That’s part of it, I feel I want to engage more, and the engagements here are better. Seems like any post that gained traction on Reddit would inevitably devolve into tropes and people arguing instead of discussing.
The amount of people here that want/expect Reddit 2.0 is a little shocking.
I've been seeing the sentiment a lot lately about Reddit comment sections devolving into tropes. Maybe I'm crazy, but I don't recall seeing that so much as time went on. Especially the the "this" comment that so many people have referenced. I feel like that comment in particular was getting plenty of hate on Reddit itself. Subredditsasahashtag were definitely a thing, but I didn't find them particular disruptive. Especially being able to skip to the next parent comment.

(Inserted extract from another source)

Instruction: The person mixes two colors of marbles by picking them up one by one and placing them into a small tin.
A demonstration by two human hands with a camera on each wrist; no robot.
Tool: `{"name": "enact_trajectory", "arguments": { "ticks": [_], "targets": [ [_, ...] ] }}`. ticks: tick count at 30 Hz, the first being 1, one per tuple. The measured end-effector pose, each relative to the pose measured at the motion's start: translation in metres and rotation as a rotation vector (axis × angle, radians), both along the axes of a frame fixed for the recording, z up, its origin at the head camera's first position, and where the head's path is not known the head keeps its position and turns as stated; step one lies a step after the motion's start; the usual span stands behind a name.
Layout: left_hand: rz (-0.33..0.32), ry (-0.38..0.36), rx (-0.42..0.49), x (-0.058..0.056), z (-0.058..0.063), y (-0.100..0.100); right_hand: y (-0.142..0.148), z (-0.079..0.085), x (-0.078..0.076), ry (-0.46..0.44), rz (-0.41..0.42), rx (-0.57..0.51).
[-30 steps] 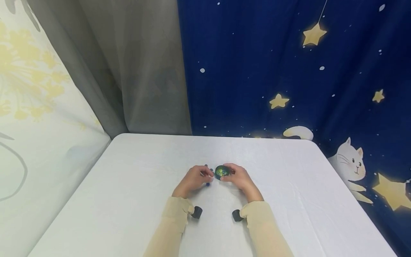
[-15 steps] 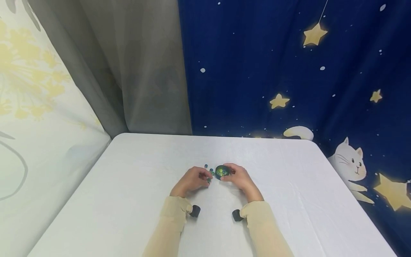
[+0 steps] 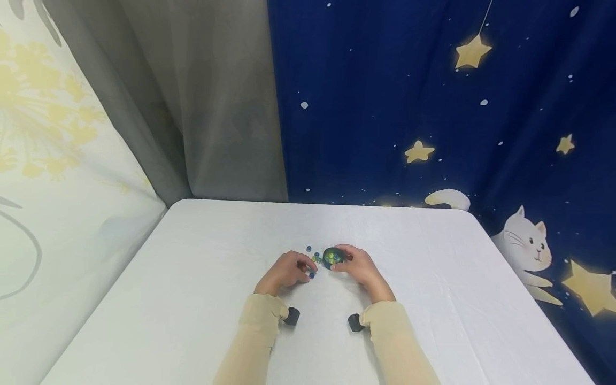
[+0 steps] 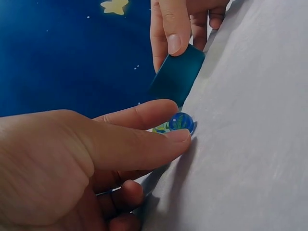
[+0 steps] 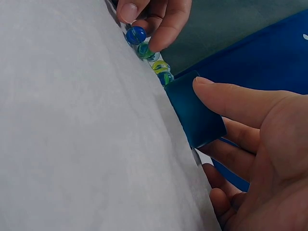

A that being said, what I most hope for Lemmy comment sections is subjects matter experts who provide additional jumping off points for additional expiration of the original post's topic.
It was all of the “this”, fourth comment in a chain being downvoted, stuff having to be labeled serious or it would be jokes.
It likely could be how you viewed it too, I viewed a lot of r/all, so it sormthing is there, it’s already popular and any new comments aren’t going to go very far.
Little different if you were commenting on newer posts that didn’t “blow up” yet. There’s another one, the edit thanking people for the post blowing up or whatever.
Plenty of them.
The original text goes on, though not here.